Para falar verdade, talvez estejamos todos mortos.
E não pagámos nós as contas, a renda, o telefone, a contribuição autárquica, o selo do carro e a tv cabo? E não pagámos nós as propinas do bacharel, da licenciatura, do mestrado, do curso de inglês, da ginástica e da pós-graduação em gestão, talvez, para estarmos aqui na fila do centro de (des)emprego? Pagamos agora por tudo o que não temos, chicote de culpa no cachaço. Sim, migramos de ponte em ponte até conseguirmos passar para o outro lado, para os vadios campos de esperança por colher. Como manda a tradição, seriam verdes, de um verde maduro, pronto a ser ceifado. Juntos formaríamos uma colecta para angariar fundos para, juntos, colher os frutos do verde espigo. Mas no estio, o verde estava já queimado pelo fogo posto da insolvência. O campo ulula agora, como um fado vadio, contra o dourado dos seus cereais – amarelecidos pela queimada violenta dos últimos verões, casas, famílias, triciclos despedaçados pelas ingovernáveis labaredas do nosso descontentamento. E ainda não tínhamos chegado ao Inverno.

No Outono, cobertores às riscas saíam do armário – a caixa vazia, à direita – prontos a aquecer os pés frios de Novembro, porque o gás já fora cortado: mais uma conta no banco abaixo de zero. O juro a pingar, a pingar, todos os meses, ia jurar que era a chuva, um ruído ensurdecedor. Primeiro, pôs-se um balde, mas como ainda não tinha água suficiente para fazer pim, fazia poc-poc-poc contra o plástico. Depois, considerou-se que o cartão era mais resistente. Talvez até mais quente. Mas como não era de crédito, ficou empapado. Lentamente a água desfez o cartão. Apodrecemos todos, juntos, debaixo da ponte.
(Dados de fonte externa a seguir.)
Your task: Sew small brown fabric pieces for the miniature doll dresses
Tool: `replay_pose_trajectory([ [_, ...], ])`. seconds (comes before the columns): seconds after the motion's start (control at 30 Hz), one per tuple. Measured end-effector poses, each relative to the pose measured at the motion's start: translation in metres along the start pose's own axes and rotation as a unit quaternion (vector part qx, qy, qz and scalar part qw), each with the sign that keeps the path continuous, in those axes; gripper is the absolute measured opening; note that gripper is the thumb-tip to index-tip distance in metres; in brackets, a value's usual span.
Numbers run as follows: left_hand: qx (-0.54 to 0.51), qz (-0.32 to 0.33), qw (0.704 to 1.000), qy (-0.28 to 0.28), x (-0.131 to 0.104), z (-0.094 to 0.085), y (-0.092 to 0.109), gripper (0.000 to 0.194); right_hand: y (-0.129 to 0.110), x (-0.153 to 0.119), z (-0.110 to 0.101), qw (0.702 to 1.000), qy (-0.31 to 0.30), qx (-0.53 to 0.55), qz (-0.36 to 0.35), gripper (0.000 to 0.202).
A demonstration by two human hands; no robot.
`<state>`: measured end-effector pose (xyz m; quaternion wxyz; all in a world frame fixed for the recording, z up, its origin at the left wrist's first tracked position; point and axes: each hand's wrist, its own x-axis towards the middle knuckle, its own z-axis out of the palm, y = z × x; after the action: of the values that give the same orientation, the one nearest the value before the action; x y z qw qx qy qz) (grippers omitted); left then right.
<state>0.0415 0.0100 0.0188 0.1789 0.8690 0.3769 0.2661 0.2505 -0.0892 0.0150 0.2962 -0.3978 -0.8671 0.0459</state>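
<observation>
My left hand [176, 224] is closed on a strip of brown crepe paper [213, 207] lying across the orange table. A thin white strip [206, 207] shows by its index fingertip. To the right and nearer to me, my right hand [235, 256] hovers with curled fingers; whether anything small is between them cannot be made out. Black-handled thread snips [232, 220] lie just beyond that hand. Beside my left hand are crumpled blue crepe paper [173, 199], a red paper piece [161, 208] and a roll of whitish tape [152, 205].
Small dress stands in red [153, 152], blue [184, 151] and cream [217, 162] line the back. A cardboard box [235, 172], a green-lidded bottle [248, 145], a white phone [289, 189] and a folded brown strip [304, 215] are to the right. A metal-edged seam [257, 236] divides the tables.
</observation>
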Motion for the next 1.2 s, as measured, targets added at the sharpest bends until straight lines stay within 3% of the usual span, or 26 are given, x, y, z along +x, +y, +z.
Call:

No Inverno, já não estávamos descontentes. Talvez ainda estivéssemos com a esperança (verde) na Primavera, de olhos postos no outro lado da ponte, mas muitos meses tínhamos ainda pela frente, muitas noites de granizo e ventania, muitos cartões por dobrar, muitas moradas por habitar, muitas laranjas prontas a desistir de um futuro de sumo no algarvio chão de Fevereiro. No Inverno, todos os dias eram iguais a ontem, sonhava-se com os morangos de Maio (maduro), pequenos e doces, sumarentos como as laranjas que não comemos. Sonhava-se com as amoras (en)colhidas, uma a uma, pelo bosque – tanta amora perdida para aí, em Agosto, dedais de contas pretas que ficaram por colher. Talvez por isso agora não tenhamos onde amurar, murados que estamos aqui, entre os pilares estreitos do viaduto de Gonçalo Cristóvão, colombo de amoras silvestres. Onde amoras?, perguntavam-se, para responder mais tarde, amor(as) onde quiseres, amor(as) é sempre que quiseres. Amor(a) é um par de botas pretas e uma vida contada em três sacos de plástico. Não é o passado nem o presente de alguns. Para muitos, este é o nosso futuro, de olhos postos no outro lado da ponte. Talvez um dia, passaremos. Futuro-sem emos somos.